A verifiable encryption scheme is a cryptosystem that permits us to prove some properties about a hidden value in a ciphertext without decrypting it. If the verification option is integrated with homomorphic capacities in the same encryption scheme, it becomes a verifiable fully homomorphic encryption scheme (VFHE). Consequently, a VFHE scheme is a particular case of FHE schemes for which the capacities of computing over encrypted data and delegating calculations on confidential data, to a remote cloud server, are given to the cloud client with the possibility of verifying the rightness of its outsourced computations.
In practice, FHE and VFHE schemes are costing. It generates a huge amount of noise and becomes ugly when evaluating multiplications on ciphertexts because the noise growth is square in general. As long as we add capacities to fully homomorphic encryption schemes (El-yahyaoui & Ech-cherif El kettani, 2017), (Gentry, Sahai, & Waters, 2013), (Lopez-Alt, Tromer, & Vaikuntanathan, 2012), it becomes uglier and costlier in practice.
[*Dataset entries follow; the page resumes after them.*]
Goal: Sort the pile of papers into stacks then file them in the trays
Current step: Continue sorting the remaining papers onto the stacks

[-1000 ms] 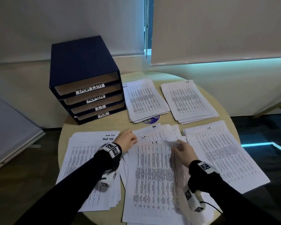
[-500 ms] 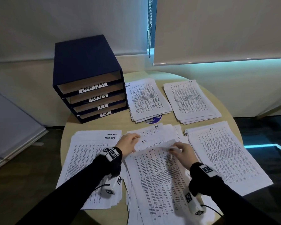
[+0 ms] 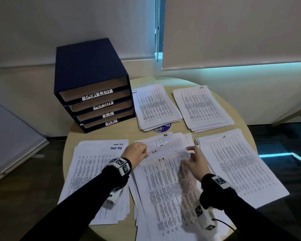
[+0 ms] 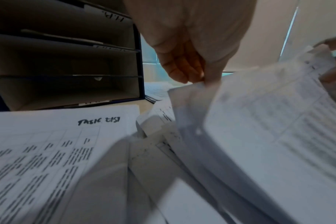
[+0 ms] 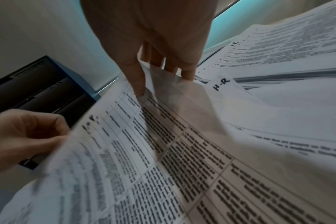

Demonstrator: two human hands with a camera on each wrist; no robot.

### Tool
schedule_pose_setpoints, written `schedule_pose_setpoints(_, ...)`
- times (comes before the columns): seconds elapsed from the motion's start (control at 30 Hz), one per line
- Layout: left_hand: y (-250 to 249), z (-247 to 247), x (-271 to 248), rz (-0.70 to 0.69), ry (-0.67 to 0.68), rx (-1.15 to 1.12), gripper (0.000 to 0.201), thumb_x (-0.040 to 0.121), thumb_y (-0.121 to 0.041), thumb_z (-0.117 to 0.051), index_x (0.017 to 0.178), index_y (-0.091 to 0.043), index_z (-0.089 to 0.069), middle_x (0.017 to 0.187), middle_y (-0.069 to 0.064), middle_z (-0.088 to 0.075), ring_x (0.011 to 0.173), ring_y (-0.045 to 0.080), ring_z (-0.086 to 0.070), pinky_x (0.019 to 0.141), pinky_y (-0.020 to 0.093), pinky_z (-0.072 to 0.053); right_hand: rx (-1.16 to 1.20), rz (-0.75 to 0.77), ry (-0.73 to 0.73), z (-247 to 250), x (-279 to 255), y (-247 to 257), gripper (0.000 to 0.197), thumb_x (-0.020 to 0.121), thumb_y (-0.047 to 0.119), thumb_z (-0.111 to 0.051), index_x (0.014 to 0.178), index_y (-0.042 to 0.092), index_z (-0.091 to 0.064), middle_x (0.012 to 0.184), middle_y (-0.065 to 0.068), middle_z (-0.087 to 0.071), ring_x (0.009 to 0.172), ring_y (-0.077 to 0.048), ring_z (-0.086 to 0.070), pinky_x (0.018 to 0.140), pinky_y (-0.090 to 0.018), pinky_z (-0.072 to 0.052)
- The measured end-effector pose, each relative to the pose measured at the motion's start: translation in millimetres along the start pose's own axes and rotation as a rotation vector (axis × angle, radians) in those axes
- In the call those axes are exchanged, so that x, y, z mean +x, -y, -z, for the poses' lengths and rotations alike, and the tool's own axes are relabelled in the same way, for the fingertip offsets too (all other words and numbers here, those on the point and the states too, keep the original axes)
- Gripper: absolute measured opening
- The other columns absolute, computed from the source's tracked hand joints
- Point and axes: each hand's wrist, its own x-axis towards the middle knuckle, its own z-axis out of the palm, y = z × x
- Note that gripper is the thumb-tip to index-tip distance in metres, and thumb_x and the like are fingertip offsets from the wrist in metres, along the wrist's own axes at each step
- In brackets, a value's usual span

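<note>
Round table (image 3: 195,80) carries everything. Unsorted pile (image 3: 165,197) at near middle of table. Left hand (image 3: 137,153) pinches far left corner of top I.T. sheet (image 3: 163,173), thumb against fingers. Right hand (image 3: 195,162) pinches same sheet's far right corner; sheet lifted, bowed. Blue tray unit (image 3: 87,66) at table's far left: TASK LIST, ADMIN, I.T., H.R. Task list stack (image 3: 94,171) near left; I.T. stack (image 3: 236,164) near right; H.R. stack (image 3: 202,106) far right; fourth stack (image 3: 155,108) just beside trays.

Left hand (image 4: 190,45) fingers (image 4: 182,66) pinching lifted sheet (image 4: 269,121) beside trays (image 4: 67,60)
</note>
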Motion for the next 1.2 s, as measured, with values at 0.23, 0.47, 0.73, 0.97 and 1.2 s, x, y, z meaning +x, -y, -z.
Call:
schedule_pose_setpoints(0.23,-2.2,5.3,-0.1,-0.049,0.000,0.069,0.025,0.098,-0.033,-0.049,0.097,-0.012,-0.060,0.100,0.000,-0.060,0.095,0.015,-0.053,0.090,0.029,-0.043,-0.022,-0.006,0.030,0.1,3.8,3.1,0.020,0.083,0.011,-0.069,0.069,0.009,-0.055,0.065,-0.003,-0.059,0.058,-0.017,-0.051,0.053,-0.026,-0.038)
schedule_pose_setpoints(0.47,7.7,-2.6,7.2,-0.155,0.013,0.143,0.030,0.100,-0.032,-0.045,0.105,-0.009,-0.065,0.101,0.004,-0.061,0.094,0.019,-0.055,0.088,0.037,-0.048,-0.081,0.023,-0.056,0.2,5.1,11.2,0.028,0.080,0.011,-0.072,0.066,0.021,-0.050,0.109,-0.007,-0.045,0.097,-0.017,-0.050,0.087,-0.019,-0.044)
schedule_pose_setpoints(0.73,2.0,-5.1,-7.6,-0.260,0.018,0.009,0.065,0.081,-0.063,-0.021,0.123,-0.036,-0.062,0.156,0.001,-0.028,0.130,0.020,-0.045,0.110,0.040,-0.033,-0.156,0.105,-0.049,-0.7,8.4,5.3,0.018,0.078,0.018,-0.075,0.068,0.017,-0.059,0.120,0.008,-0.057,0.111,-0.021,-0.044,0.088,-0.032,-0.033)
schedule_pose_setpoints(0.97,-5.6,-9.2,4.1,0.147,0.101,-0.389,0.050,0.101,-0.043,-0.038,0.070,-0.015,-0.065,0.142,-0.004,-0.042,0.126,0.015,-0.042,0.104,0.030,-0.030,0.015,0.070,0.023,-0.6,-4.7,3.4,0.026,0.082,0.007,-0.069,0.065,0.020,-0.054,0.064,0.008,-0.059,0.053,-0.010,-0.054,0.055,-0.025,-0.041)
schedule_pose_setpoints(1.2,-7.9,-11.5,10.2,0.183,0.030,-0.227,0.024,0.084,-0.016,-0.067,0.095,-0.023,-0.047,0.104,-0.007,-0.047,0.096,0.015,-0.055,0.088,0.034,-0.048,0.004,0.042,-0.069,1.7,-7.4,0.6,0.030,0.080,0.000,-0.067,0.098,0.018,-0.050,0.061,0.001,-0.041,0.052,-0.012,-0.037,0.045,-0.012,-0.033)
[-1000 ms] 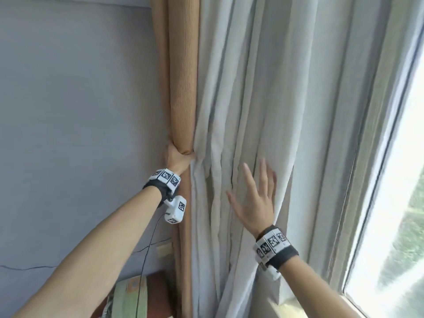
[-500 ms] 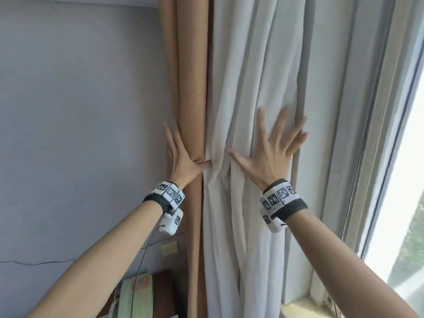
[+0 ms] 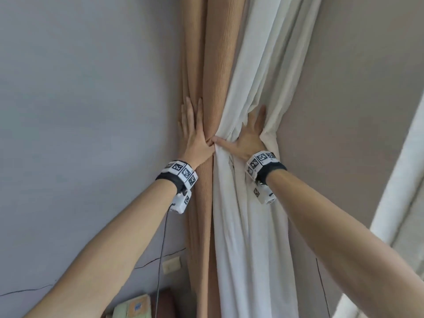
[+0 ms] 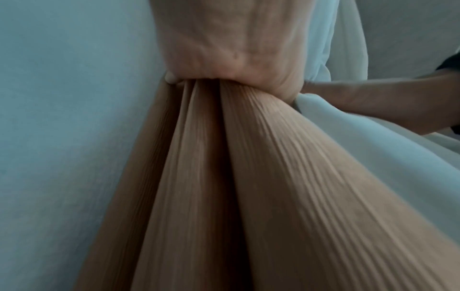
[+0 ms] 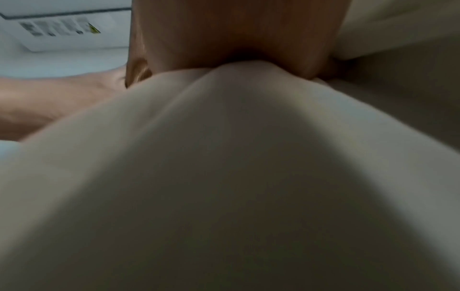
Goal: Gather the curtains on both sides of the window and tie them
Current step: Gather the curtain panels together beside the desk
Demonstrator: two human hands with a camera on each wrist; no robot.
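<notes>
The tan curtain [image 3: 213,65] and white curtain [image 3: 259,72] hang vertically, bunched side by side against the wall. The left hand [image 3: 195,136] cups tan folds, the right hand [image 3: 249,136] white ones (fingers partly buried, apparently straight), thumbs meeting between.

**Wall, corner and what sits low down**

A grey wall [image 3: 80,111] takes up the left; a beige wall [image 3: 355,111] stands to the right. Where they meet, a tan curtain [image 3: 220,65] and a white curtain [image 3: 263,65] hang side by side, touching. Low on the grey wall is a small pale plate [image 3: 171,265], with a thin dark line [image 3: 23,292] running leftward from near it. At the bottom edge, a dark red furniture top [image 3: 166,304] carries a pale green packet [image 3: 137,308]; only part of either shows.
</notes>
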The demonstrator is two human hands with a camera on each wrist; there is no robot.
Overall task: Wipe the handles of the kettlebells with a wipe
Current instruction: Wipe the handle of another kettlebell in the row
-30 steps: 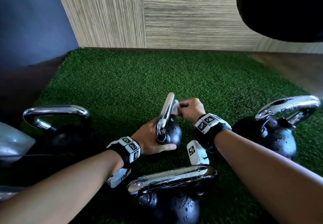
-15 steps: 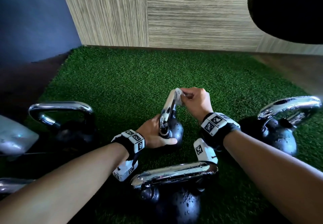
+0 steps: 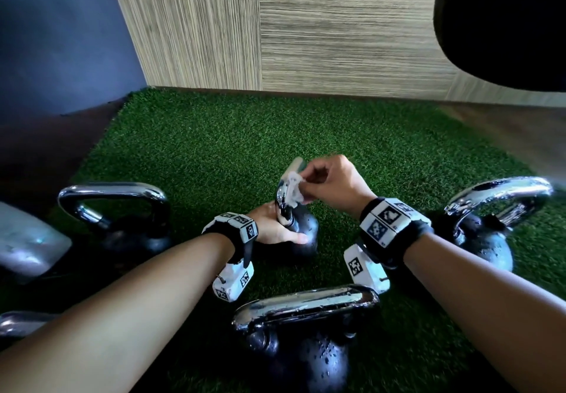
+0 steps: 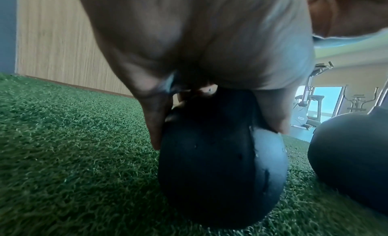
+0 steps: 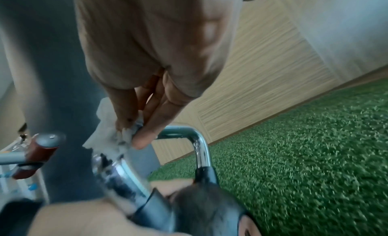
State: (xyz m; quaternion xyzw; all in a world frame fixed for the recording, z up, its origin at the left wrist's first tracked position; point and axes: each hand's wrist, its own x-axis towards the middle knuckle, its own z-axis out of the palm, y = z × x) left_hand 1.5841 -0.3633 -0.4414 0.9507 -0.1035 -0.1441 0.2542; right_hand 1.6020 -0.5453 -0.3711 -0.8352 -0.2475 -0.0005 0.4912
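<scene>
Hands: both reach out over green turf, each wrist wearing a black band with white marker blocks.
Left hand (image 3: 272, 228): curled around the round body of the middle kettlebell, thumb lying along its near side, bracing it.
Right hand (image 3: 332, 182): raised above the left, thumb and fingertips pinching a wipe against the handle.
Turf mat (image 3: 352, 135): green artificial grass covering the floor, running back to a pale wood-grain wall.
Near kettlebell (image 3: 303, 331): black, closest to the viewer, chrome handle beaded with droplets, standing upright between the forearms.
Right kettlebell (image 3: 484, 233): black with a chrome handle, upright, just beyond the right wrist.
Left kettlebell (image 3: 122, 221): black with a chrome handle, upright, well apart from the left hand.
Middle kettlebell (image 3: 301, 233): small and black, resting on the turf; in the left wrist view droplets dot its dark surface.
Handle (image 5: 199, 150): a chrome loop rising from the middle kettlebell, seen edge-on from the head view.
Wipe (image 3: 294, 192): white and crumpled, pressed on the upper part of the handle under the right fingertips (image 5: 140, 140).
</scene>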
Improvement of FHE has several techniques and tools. Each technique has its special impact on client or server side. Techniques that are recommended to client-side improvement allow enhancing the encryption runtime and take into consideration client processing powers. While server-side improvement techniques permit to reduce the client consumption in terms of processing and space storage in the cloud. This reduction minimizes the costumer’s billing of cloud resources consumption.